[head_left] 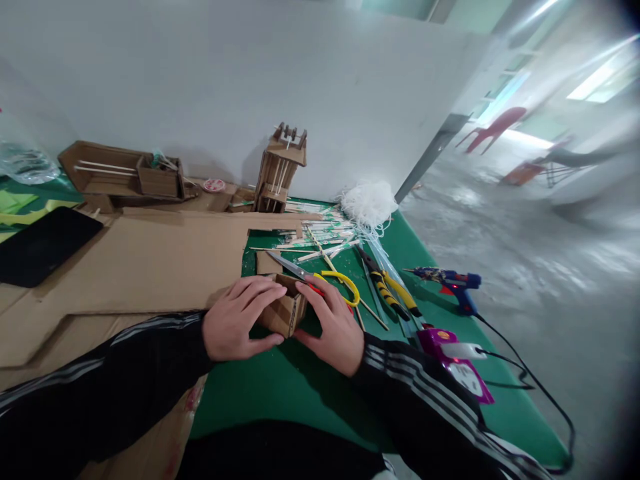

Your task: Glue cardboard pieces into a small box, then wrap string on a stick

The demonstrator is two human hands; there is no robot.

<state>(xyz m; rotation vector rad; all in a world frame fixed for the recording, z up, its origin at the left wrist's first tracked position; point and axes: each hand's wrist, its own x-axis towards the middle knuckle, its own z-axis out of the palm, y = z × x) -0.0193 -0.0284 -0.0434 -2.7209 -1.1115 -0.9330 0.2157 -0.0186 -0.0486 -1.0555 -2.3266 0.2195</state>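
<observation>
A small cardboard box (280, 315) with an opening at its top sits between my two hands, low over the green tabletop. My left hand (241, 317) grips its left side, thumb in front and fingers over the upper edge. On the other side, my right hand (331, 325) holds the box's right wall with curled fingers. Just behind it lie scissors (290, 265) with red and yellow handles, partly covered by my right hand. A small cardboard piece (269, 262) rests by the blades. The box's inside is mostly hidden by my fingers.
Large cardboard sheets (175, 260) cover the left. Pliers (383, 283), a glue gun (450, 283) and a purple power strip (455, 363) with cords lie right. Wrapped sticks (320, 233), white string (369, 203) and a cardboard tower (281, 170) stand behind. A black phone-like slab (47, 245) lies far left.
</observation>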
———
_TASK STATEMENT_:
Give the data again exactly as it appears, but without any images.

_RESULT FOR THIS TASK_:
[head_left] 

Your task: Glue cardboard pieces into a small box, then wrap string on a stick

The demonstrator is two human hands; there is no robot.

<state>(xyz m; rotation vector rad; all in a world frame fixed for the recording, z up, its origin at the left wrist's first tracked position; point and axes: each hand's wrist, its own x-axis towards the middle knuckle, its own z-axis out of the palm, y = z × x) -0.0193 -0.0284 -0.0434 -2.7209 -1.1115 -0.9330 0.2157 -0.0186 -0.0486 -1.0555 -2.3266 0.2195</state>
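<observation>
A small cardboard box (280, 315) with an opening at its top sits between my two hands, low over the green tabletop. My left hand (241, 317) grips its left side, thumb in front and fingers over the upper edge. On the other side, my right hand (331, 325) holds the box's right wall with curled fingers. Just behind it lie scissors (290, 265) with red and yellow handles, partly covered by my right hand. A small cardboard piece (269, 262) rests by the blades. The box's inside is mostly hidden by my fingers.
Large cardboard sheets (175, 260) cover the left. Pliers (383, 283), a glue gun (450, 283) and a purple power strip (455, 363) with cords lie right. Wrapped sticks (320, 233), white string (369, 203) and a cardboard tower (281, 170) stand behind. A black phone-like slab (47, 245) lies far left.
</observation>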

The answer stands, and there is nothing more to add.